2.2 HISTÓRICO DA INSTITUIÇÃO
A criação do Juizado da Infância e Juventude, denominado anteriormente de Juizado
de Menores, ocorreu devido à grande demanda de crianças e adolescentes que viviam nas
ruas, objetivando, portanto, assistir, proteger e defender os menores (ESPÍNDOLA, 1997).

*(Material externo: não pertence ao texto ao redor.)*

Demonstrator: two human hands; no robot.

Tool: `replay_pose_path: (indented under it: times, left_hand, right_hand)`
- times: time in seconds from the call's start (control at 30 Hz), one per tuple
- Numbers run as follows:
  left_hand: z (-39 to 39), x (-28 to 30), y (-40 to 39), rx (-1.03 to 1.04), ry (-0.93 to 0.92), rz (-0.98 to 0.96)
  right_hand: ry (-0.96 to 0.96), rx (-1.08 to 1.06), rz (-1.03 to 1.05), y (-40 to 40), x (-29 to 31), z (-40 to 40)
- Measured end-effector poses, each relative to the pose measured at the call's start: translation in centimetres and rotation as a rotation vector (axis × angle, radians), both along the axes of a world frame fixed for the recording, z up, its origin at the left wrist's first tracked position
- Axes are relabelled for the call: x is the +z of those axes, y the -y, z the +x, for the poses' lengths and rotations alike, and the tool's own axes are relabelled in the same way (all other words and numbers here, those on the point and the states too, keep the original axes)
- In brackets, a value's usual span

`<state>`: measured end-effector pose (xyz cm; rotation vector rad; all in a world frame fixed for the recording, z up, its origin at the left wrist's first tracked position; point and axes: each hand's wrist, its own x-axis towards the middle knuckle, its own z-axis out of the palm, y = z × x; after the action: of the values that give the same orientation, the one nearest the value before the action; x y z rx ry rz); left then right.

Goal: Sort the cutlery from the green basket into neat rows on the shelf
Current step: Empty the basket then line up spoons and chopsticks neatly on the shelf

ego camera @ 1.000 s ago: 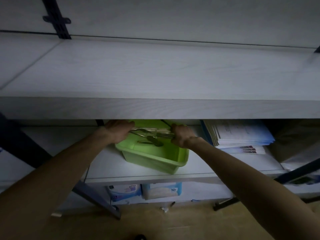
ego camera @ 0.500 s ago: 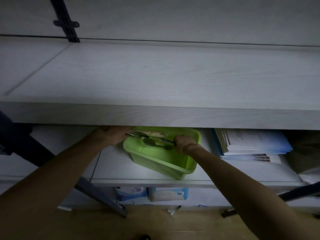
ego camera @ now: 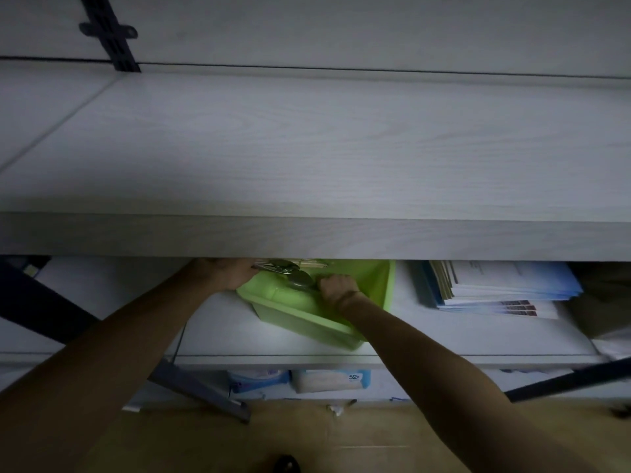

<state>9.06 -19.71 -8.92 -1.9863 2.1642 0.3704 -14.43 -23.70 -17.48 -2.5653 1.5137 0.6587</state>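
both hands in the green basket

reaching under the wide upper shelf [ego camera: 307, 158] from below, both arms extended. green basket [ego camera: 382, 285] sitting on the lower shelf [ego camera: 218, 329], turned at an angle, its near wall facing the front edge, its far part hidden by the upper shelf's front lip.

left hand [ego camera: 225, 274] at the basket's left rim, fingers curled round a bundle of cutlery [ego camera: 276, 266] — metal pieces lying roughly level over the basket, with pale sticks [ego camera: 314, 264] poking out to the right just under the lip. exact count and kinds in the bundle too dark to tell.

right hand [ego camera: 338, 288] inside the basket, fingers closed in a fist round the handle of a spoon [ego camera: 300, 279], its bowl pointing left toward the bundle, close beside it; touching or apart, cannot tell.

upper shelf bare of cutlery in view.

stack of papers [ego camera: 495, 285] lying on the lower shelf to the right of the basket, near but apart. tissue packs [ego camera: 331, 380] below the lower shelf, by the wooden floor [ego camera: 341, 438]. dark bracket [ego camera: 109, 32] fixed to the wall above the upper shelf, at left.
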Motion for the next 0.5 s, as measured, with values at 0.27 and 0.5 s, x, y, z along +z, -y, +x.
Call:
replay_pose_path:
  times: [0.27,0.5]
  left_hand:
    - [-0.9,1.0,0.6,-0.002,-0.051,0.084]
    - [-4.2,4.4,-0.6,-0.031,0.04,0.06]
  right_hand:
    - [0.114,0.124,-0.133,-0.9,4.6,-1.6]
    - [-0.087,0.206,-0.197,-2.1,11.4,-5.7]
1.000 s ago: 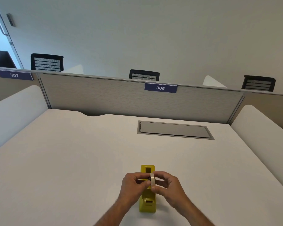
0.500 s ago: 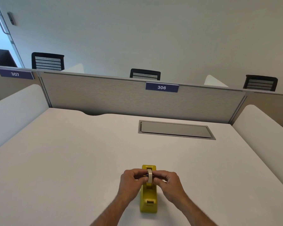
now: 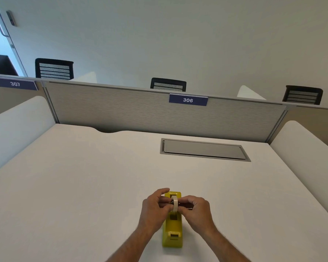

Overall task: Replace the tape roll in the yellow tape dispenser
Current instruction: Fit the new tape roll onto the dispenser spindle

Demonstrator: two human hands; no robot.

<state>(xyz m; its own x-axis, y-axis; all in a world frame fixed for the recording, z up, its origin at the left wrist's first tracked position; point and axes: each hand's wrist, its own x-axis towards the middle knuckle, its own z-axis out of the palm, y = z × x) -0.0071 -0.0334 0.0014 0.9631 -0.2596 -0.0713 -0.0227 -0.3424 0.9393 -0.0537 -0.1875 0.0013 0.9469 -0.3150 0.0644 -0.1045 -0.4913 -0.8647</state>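
We pinch the tape roll upright between our left hand and right hand, forearms converging, over the yellow tape dispenser on the desk.

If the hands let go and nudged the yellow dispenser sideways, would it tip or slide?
Probably slide rather than tip: the yellow dispenser lies long and low, flat on the desk. The smooth desktop likely offers little grip. The tape roll, narrow and round, stands on edge between the left hand and right hand; loose, it could roll.
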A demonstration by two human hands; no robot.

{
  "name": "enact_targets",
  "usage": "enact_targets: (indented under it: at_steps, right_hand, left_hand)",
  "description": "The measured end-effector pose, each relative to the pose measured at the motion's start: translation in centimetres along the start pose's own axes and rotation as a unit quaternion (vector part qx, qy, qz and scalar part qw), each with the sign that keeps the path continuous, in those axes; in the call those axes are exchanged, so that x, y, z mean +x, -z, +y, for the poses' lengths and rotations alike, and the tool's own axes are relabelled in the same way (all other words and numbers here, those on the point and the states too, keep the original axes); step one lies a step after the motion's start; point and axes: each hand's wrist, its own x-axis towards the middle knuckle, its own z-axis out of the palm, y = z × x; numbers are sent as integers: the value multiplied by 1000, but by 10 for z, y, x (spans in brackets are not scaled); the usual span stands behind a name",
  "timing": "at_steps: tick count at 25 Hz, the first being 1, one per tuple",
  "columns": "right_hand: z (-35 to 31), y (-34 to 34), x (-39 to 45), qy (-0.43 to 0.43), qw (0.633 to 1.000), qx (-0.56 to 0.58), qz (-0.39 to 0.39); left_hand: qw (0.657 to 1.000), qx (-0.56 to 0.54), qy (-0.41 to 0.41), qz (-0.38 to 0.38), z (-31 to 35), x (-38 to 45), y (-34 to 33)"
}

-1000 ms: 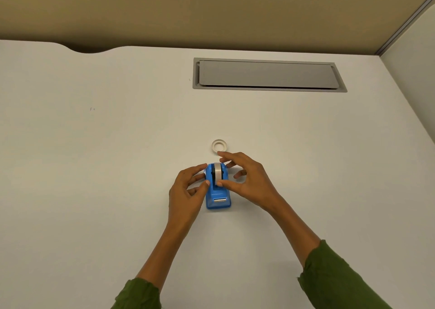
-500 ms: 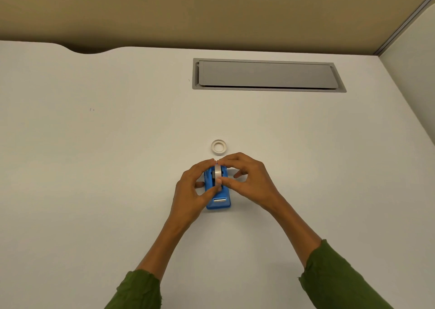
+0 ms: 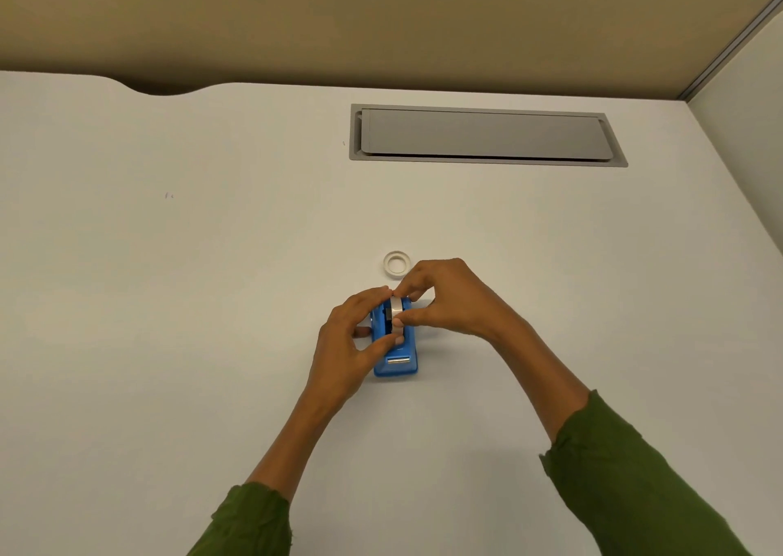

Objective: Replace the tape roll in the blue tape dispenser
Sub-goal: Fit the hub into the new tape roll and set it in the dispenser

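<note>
The blue tape dispenser (image 3: 396,365) stands on the white desk (image 3: 169,343), its metal cutter facing me. A white tape roll (image 3: 396,306) stands on edge in the dispenser's top slot. My left hand (image 3: 351,343) pinches the roll from the left, thumb on its near side and index finger at its top. My right hand (image 3: 449,297) pinches the same roll from the right. A second, thin white tape roll (image 3: 397,264) lies flat on the desk just beyond my hands. My fingers hide most of the dispenser's sides.
A grey rectangular cable hatch (image 3: 487,136) is set into the desk at the back right. A tan partition wall (image 3: 381,17) rises behind the desk, and a pale side panel (image 3: 745,110) stands at the right.
Both hands have closed in around the tape roll in the dispenser: fingertips now meet over its top, where a second ago they rested beside it. The dispenser and the loose roll have not moved.
</note>
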Motion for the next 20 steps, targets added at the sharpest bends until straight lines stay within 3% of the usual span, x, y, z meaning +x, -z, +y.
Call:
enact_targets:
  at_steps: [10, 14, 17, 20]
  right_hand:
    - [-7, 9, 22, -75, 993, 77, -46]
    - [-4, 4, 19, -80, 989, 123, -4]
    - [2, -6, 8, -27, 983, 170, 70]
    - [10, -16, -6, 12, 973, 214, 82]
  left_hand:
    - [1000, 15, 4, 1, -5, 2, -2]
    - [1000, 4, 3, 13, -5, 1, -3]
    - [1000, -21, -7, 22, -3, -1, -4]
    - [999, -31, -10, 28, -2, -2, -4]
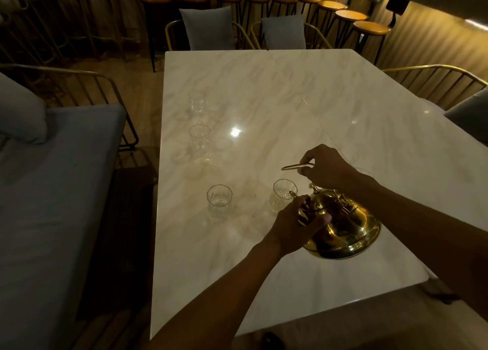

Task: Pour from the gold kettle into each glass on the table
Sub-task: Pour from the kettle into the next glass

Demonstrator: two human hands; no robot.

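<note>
The gold kettle (343, 228), tilted in both hands, bears no legible writing.

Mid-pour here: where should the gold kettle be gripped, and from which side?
Grip the gold kettle by its thin bail handle, from above and behind the lid; the right hand holds it there now. The body is round and slick, so the left hand only steadies its spout side, tipped toward the nearest glass.
</note>
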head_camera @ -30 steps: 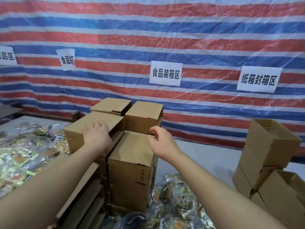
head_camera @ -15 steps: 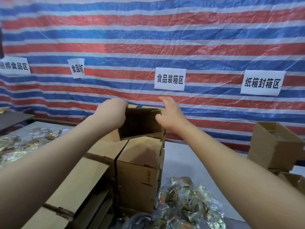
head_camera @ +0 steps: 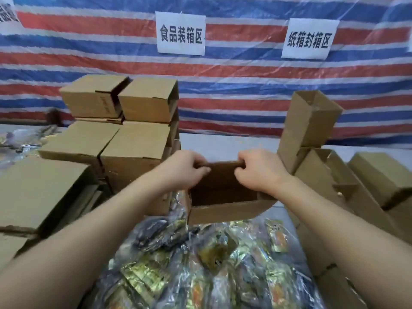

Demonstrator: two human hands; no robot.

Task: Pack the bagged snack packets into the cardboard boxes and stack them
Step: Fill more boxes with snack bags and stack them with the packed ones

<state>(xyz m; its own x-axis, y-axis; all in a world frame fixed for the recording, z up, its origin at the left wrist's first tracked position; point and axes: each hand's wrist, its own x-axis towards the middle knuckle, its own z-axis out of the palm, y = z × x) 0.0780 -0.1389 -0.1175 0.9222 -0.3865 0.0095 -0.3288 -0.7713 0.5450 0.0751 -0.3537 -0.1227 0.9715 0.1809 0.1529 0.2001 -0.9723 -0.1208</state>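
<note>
Gripping far flap of open cardboard box (head_camera: 223,210): left hand (head_camera: 185,168) and right hand (head_camera: 256,170), fingers curled over flap edge. Box mouth up, just below hands, resting at far edge of bagged snack packets (head_camera: 211,264). Stacked closed boxes (head_camera: 133,139) left of grip; open boxes (head_camera: 310,117) right.

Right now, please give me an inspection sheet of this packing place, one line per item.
Surface: grey table, bare strip behind the held box.
Job's things: open box, inside looks empty; snack packets in clear bags in front.
Clutter: closed boxes stacked at left; open boxes piled at right.
Grippers: left hand and right hand grip the open box's far flap.
Cables: nothing seen.
Surroundings: striped tarp with paper signs.
</note>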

Atualmente, o Juizado é vinculado ao Fórum da Comarca da Capital, e compõe uma
de suas Varas especializadas em infância e juventude. Essa Vara se responsabiliza pela
destituição do poder familiar, busca e apreensão; nomeação substituto de tutor; alvarás;
guarda e responsabilidade; apuração de ato infracional; habilitação para adoção estadual e
interestadual (até o presente momento, pois será implantado o Cadastro Nacional de Adoção,
que vai incorporar as listas de crianças/adolescentes que podem ser adotados e dos
pretendentes que podem adotá-los e que estão cadastrados nas Varas da Infância e da
Juventude de todo o país2); verificação da situação da criança e do adolescente; boletins de
ocorrência e medidas sócio-educativas.
2 Informação obtida no site <www.agenciabrasil.gov.br/noticias/2008/04/28/materia.2008-04-28.7987959910/view>. Acesso realizado no dia 14 de Junho de 2008.
7
3 ATIVIDADES DESENVOLVIDAS
3.1 ESTUDO PSICOSSOCIAL
O Estágio curricular em Psicologia Clínica iniciou em Julho de 2007 com leituras
orientadas pela supervisora Profª Mirella Alves de Brito.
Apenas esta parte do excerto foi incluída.